Can They Run Side by Side?
Yes. IronClaw uses port 18790, OpenClaw uses 18789. They have separate config directories, separate workspaces, and separate audit logs. A common setup: run OpenClaw for experimentation and skill development, run IronClaw for production use with your live credentials and channels.
# OpenClaw — development/experimentation
openclaw gateway # port 18789
# IronClaw — production with real credentials
ironclaw gateway # port 18790
# They're independent and don't interfere
Migrating from OpenClaw to IronClaw
Moving from OpenClaw to IronClaw is a one-way migration in practice — the configs aren't compatible. Use this checklist:
Step 1 — Install IronClaw alongside OpenClaw
npm install -g ironclaw
ironclaw onboard # creates fresh config at ~/.ironclaw/
Step 2 — Inventory your OpenClaw skills
openclaw skill list
# Write down which skills you actually use day-to-day
Step 3 — Use audit-only mode to discover required grants
# Set IronClaw to audit-only temporarily (logs everything, blocks nothing)

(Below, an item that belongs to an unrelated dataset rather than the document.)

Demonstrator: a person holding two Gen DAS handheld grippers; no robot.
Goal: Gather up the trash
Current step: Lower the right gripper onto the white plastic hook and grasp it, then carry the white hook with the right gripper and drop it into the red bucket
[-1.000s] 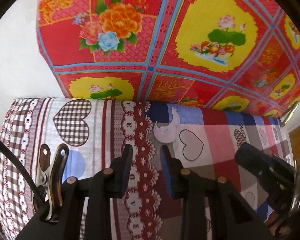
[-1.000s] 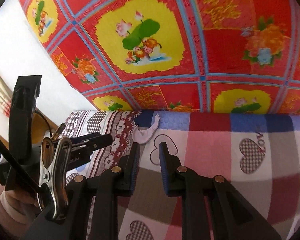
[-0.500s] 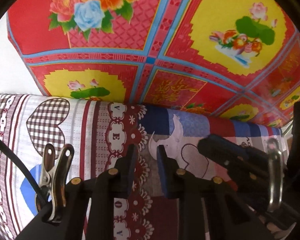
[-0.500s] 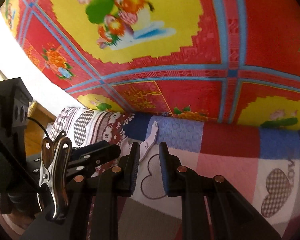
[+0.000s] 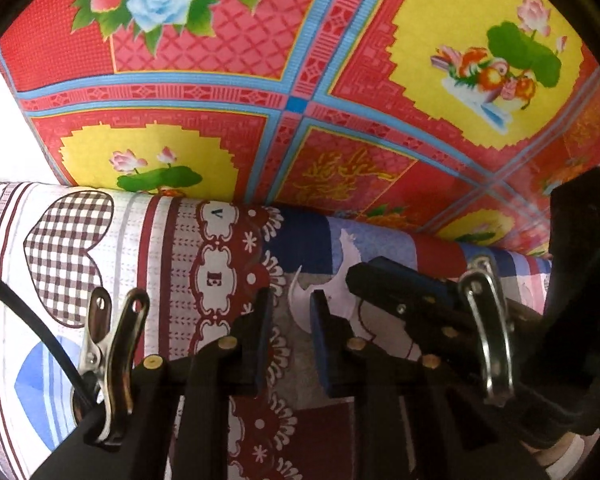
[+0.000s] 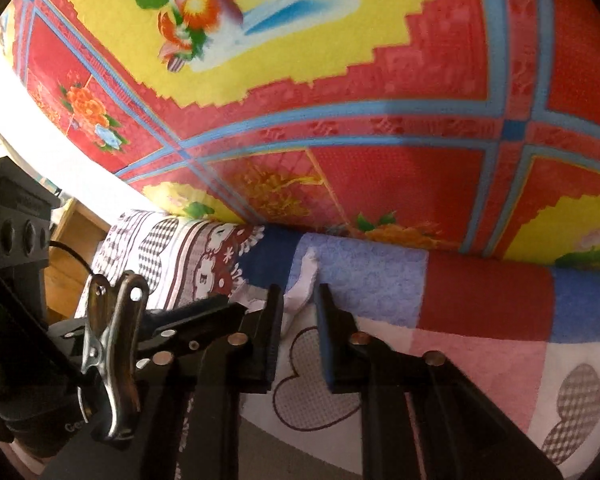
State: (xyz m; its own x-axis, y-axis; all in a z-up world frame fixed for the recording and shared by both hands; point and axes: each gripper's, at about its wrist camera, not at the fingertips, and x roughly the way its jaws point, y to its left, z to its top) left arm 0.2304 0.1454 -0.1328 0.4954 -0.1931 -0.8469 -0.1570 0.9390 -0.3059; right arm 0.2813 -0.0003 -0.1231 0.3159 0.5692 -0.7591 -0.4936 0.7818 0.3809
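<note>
Both grippers converge on one white paper scrap [image 5: 342,276] lying on the bed cover [image 5: 148,248], near its far edge where it meets the red floral wall cloth [image 5: 228,92].

Left gripper [image 5: 290,320]: jaws narrow and have just been closing. The scrap's left end sits at the fingertips, between them; whether the pads actually bite it can't be told.

Right gripper [image 6: 298,308]: also narrow and just been closing. The scrap's [image 6: 304,280] upper end pokes up in the gap, with no clear contact on either pad.

Likely reason for two grippers on one scrap: thin, flat paper on soft fabric is hard to pinch, so each takes an end. Both point steeply down for that.

Risk: pads catch cover fabric along with the paper, or the scrap tears if both pull.

Surface: patchwork cover with hearts, lace band, blue/red/pink squares; soft, slightly rumpled. Room: white wall on the left, wooden furniture [image 6: 74,240] past the bed's left edge.
</note>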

ironclaw config set security.sandbox.mode "audit-only"
ironclaw gateway
# Install your skills
ironclaw skill install github himalaya weather
# Use each skill normally for a few days
# Check what the audit log shows each skill actually needs
ironclaw audit show --filter NETWORK_BLOCK,FILESYSTEM_BLOCK
Step 4 — Write the allowlist entries
# For each skill, add the grants you discovered from the audit log
ironclaw allowlist add github \
--network "api.github.com:443,github.com:443,raw.githubusercontent.com:443" \
--env "GITHUB_TOKEN"
ironclaw allowlist add himalaya \
--network "imap.gmail.com:993,smtp.gmail.com:587"

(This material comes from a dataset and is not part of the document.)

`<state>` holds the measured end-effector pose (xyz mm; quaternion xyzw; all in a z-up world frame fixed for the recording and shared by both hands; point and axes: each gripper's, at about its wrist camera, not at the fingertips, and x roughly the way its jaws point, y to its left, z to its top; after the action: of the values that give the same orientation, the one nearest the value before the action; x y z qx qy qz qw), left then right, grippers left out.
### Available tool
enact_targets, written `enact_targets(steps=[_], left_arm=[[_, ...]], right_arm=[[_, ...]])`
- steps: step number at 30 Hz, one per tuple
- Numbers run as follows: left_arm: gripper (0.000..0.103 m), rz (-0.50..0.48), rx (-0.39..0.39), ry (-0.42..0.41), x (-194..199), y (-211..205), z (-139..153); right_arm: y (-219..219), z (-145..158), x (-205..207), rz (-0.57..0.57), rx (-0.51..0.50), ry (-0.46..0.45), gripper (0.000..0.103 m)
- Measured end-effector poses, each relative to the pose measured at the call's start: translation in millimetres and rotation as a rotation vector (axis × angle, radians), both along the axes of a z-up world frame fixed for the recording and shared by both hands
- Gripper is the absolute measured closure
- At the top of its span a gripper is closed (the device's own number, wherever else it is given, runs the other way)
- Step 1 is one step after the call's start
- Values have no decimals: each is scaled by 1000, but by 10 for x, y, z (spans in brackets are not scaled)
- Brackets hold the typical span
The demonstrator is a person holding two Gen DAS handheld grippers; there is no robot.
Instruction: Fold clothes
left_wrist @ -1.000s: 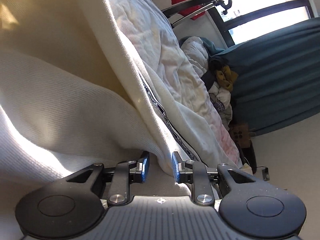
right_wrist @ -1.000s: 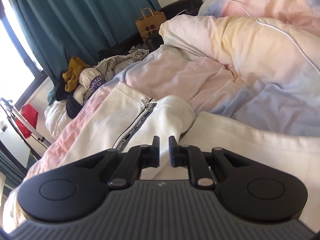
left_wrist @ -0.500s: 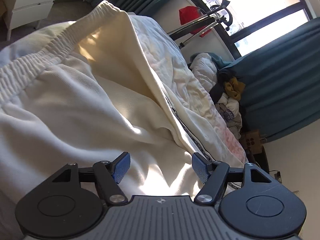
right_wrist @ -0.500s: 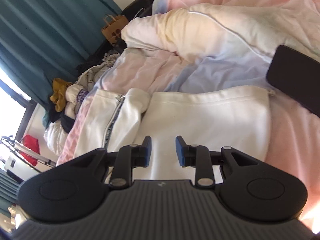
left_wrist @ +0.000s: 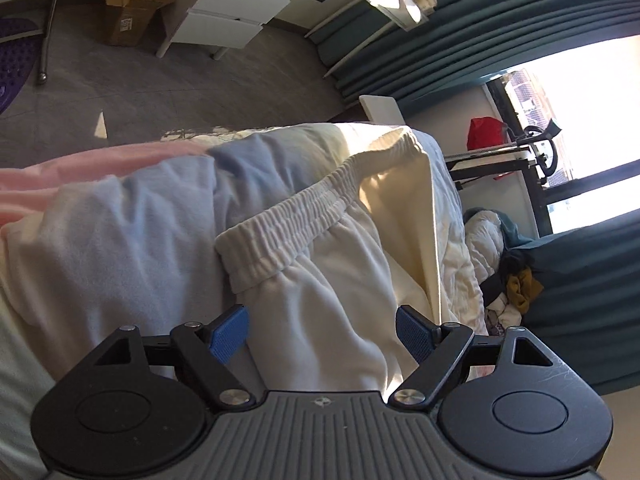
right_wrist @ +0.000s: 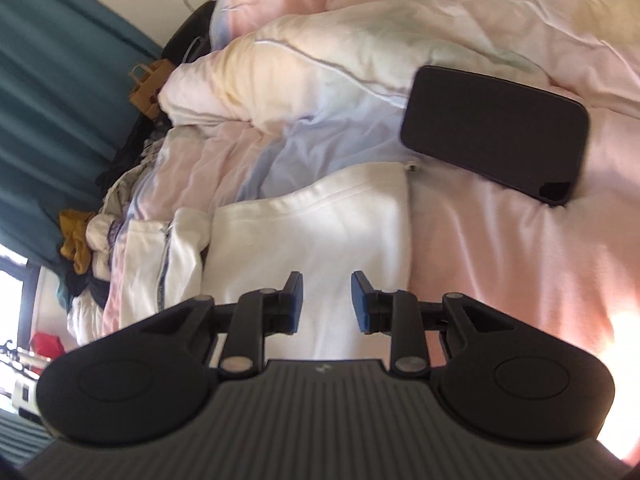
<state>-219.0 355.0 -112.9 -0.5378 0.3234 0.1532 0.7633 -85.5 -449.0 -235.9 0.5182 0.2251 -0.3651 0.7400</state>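
Left gripper point(left_wrist: 322, 334) was spread wide, empty, white trousers point(left_wrist: 332, 280) bunched on the bed point(left_wrist: 120, 240) between and beyond its fingers. Right gripper point(right_wrist: 326, 302) was parted, empty, above the folded trousers; dark phone point(right_wrist: 494, 134) lay right.

grey floor point(left_wrist: 168, 96) ran to a white drawer unit point(left_wrist: 236, 12) standing beside an open cardboard box point(left_wrist: 132, 4). teal curtains point(left_wrist: 460, 28) hung beside a bright, blown-out window point(left_wrist: 580, 120); sunlight fell across the bedding. a red bag point(left_wrist: 486, 134) sat by a black rack point(left_wrist: 500, 160) near the glass. the bed's pastel pink and blue duvet point(right_wrist: 500, 248) lay rumpled, a dark flat phone-like slab point(right_wrist: 496, 128) on it. a brown paper bag point(right_wrist: 148, 88) stood against the curtain point(right_wrist: 60, 100), with a heap of mixed laundry point(right_wrist: 88, 240) just beside the bed.
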Motion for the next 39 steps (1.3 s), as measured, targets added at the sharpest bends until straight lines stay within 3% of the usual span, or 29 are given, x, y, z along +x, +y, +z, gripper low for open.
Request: enact_targets(steps=[6, 13, 15, 19, 26, 28, 31, 36, 38, 39], left_arm=[[22, 38, -131, 43, 77, 78, -309], [26, 4, -136, 42, 302, 71, -433], [28, 2, -130, 50, 336, 71, -447], [32, 5, -131, 56, 389, 25, -491], [35, 23, -69, 82, 460, -74, -464], [35, 28, -34, 93, 473, -127, -422], [34, 34, 8, 108, 515, -193, -391], [34, 40, 44, 126, 582, -233, -400], [45, 50, 55, 133, 586, -234, -403], [50, 58, 59, 136, 574, -236, -405]], right_arm=[[-109, -170, -184, -55, 90, 6, 65], [-107, -283, -153, -12, 169, -44, 64], [-112, -323, -107, -4, 182, -13, 64], [-175, -404, -114, -58, 206, -21, 65], [-244, -474, 109, -4, 208, -21, 62], [-240, -459, 156, 10, 194, -33, 41], [-228, -453, 235, 27, 176, -35, 25], [-226, -484, 326, 31, 151, 1, 25], [-211, -468, 325, 26, 128, 13, 28], [-202, -460, 324, 23, 116, 20, 37]])
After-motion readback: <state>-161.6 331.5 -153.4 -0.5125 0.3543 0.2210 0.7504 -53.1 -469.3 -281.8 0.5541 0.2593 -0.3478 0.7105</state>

ironclaw allowlist add weather \
--network "api.open-meteo.com:443,geocoding-api.open-meteo.com:443"
Step 5 — Switch sandbox to strict and verify
ironclaw config set security.sandbox.mode "strict"
ironclaw gateway restart
# Test each skill — anything that breaks shows up in:
ironclaw audit tail --filter ALLOWLIST_VIOLATION,NETWORK_BLOCK
Step 6 — Update channels and copy SOUL.md workspace
# Copy workspace files to IronClaw's workspace
cp ~/.openclaw/workspace/SOUL.md ~/.ironclaw/workspace/SOUL.md
cp ~/.openclaw/workspace/MEMORY.md ~/.ironclaw/workspace/MEMORY.md
# etc.
# Configure channels in ironclaw.json (must use allowlist dmPolicy)

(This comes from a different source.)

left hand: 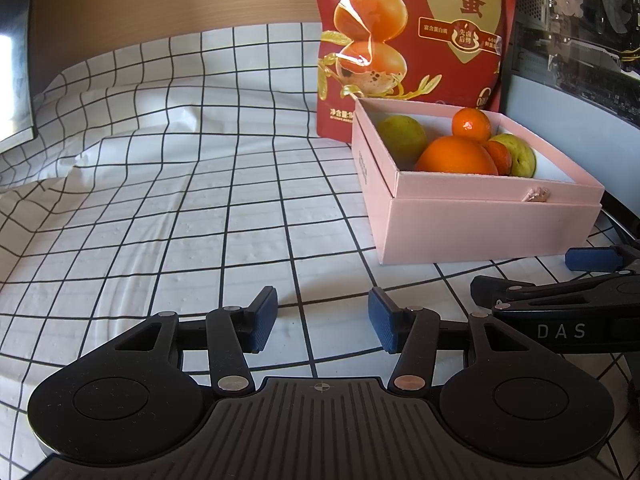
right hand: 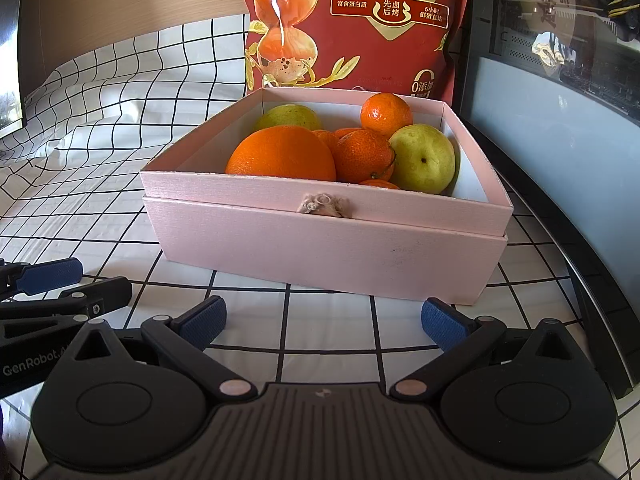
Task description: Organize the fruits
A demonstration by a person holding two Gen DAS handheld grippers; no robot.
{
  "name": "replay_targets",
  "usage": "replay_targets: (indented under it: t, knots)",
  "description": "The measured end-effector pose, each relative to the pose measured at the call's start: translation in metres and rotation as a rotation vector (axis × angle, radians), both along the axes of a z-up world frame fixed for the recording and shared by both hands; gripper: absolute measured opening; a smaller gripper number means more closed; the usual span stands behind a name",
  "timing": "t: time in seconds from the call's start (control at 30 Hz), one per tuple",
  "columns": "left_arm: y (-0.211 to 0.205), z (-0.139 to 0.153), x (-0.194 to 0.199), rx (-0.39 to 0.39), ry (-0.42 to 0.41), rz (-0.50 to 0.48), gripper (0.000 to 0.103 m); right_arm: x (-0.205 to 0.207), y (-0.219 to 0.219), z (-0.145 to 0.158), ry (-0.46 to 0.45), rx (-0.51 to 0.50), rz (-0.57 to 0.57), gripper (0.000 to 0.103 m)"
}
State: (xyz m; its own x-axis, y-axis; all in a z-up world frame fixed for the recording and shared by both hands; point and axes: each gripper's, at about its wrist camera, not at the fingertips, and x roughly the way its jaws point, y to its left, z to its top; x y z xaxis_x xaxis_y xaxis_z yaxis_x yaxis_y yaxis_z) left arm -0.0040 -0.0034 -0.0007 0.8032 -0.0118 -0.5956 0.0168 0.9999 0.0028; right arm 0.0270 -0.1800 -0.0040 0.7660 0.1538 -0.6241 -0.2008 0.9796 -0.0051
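Note:
A pink box (right hand: 320, 240) stands on the checked cloth and holds a large orange (right hand: 282, 154), several small mandarins (right hand: 386, 114) and two green pears (right hand: 424, 158). The box also shows in the left wrist view (left hand: 480, 224) at the right, with the orange (left hand: 456, 156) inside. My left gripper (left hand: 324, 320) is open and empty, low over the cloth, left of the box. My right gripper (right hand: 324, 322) is open and empty, just in front of the box's near wall. Each gripper shows at the edge of the other's view.
A tall red snack bag (right hand: 352, 24) stands right behind the box. A dark computer case (right hand: 560, 80) rises at the right. The black-and-white checked cloth (left hand: 200, 200) covers the table and folds up at the back left.

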Motion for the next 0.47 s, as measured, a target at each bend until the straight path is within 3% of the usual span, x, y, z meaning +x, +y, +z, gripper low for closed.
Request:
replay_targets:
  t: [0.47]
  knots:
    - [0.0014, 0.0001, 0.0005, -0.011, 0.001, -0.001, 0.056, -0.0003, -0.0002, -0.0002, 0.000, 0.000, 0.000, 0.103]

ironclaw config set channels.telegram.enabled true
ironclaw config set channels.telegram.botToken '"${TELEGRAM_BOT_TOKEN}"'
ironclaw config set channels.telegram.dmPolicy '"allowlist"'
ironclaw config set channels.telegram.allowFrom '["YOUR_USER_ID"]'
Step 7 — Stop OpenClaw and run IronClaw
openclaw gateway stop
ironclaw gateway
# Verify health
curl http://127.0.0.1:18790/health
Don't uninstall OpenClaw immediately. If you discover a skill that's awkward to get working in IronClaw's sandbox, you can test it in OpenClaw and use the audit log to understand exactly what it needs before writing the allowlist entry. The two installations don't interfere.
Migrating Back to OpenClaw
Your IronClaw workspace files (SOUL.md, MEMORY.md, AGENTS.md etc.) copy directly to OpenClaw's workspace — the format is identical. Skills installed by IronClaw are compatible with OpenClaw and vice versa. The only thing that doesn't transfer is the allowlist itself (OpenClaw doesn't use one) and the audit log.